Exercise directions: Only the pictures are to be omitted; everything else in the listing must be reproduced exactly.

Dataset extract section start

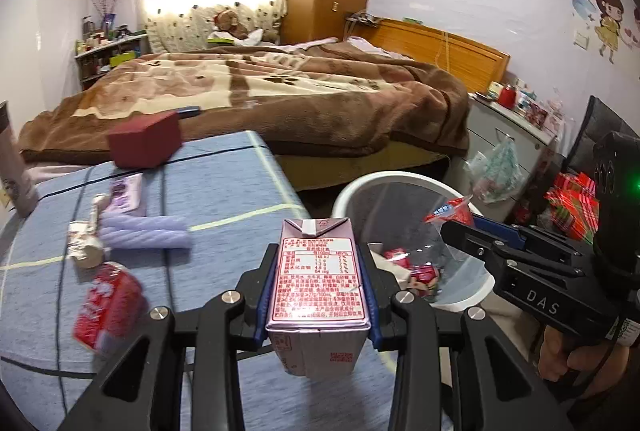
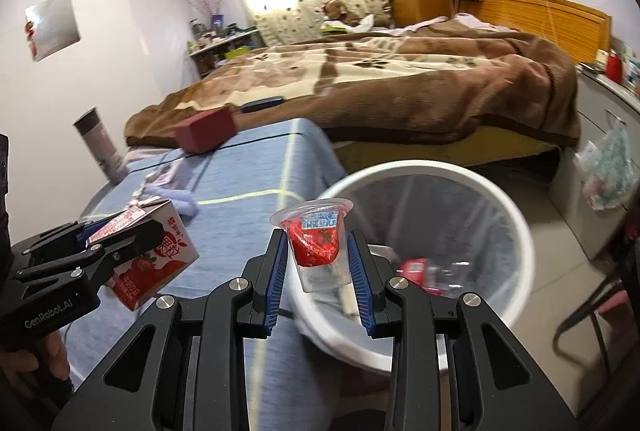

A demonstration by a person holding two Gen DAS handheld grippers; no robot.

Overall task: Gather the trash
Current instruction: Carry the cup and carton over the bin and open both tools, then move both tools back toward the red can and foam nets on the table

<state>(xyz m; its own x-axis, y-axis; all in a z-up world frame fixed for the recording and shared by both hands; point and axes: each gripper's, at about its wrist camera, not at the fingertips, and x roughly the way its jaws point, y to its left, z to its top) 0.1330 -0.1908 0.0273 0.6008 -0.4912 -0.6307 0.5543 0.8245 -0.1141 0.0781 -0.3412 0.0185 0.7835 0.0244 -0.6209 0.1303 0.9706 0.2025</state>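
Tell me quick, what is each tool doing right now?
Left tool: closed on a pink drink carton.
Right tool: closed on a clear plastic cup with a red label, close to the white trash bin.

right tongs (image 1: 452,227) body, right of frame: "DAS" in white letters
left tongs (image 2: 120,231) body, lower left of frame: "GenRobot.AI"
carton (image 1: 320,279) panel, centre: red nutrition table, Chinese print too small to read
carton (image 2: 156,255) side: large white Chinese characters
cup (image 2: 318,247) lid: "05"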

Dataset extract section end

Written solution:
A demonstration by a person holding two Gen DAS handheld grippers; no robot.

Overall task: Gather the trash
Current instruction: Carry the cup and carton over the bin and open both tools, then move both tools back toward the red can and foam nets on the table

<state>(xyz m; its own x-axis, y-axis; all in a z-up world frame fixed for the recording and shared by both hands; point and axes: each gripper's, at about its wrist camera, not at the fingertips, and x roughly the way its jaws point, y to its left, z to its top) 0.1330 -0.1908 0.0273 0.6008 -0.4912 -0.6307 0.5543 0.8245 -0.1141 0.0781 -0.3412 0.0185 0.7835 0.0244 -0.6209 0.1303 0.9706 0.2025</state>
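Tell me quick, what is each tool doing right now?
Left tool: closed on a pink drink carton.
Right tool: closed on a clear plastic cup with a red label, close to the white trash bin.

right tongs (image 1: 452,227) body, right of frame: "DAS" in white letters
left tongs (image 2: 120,231) body, lower left of frame: "GenRobot.AI"
carton (image 1: 320,279) panel, centre: red nutrition table, Chinese print too small to read
carton (image 2: 156,255) side: large white Chinese characters
cup (image 2: 318,247) lid: "05"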

Nothing further is required for this answer.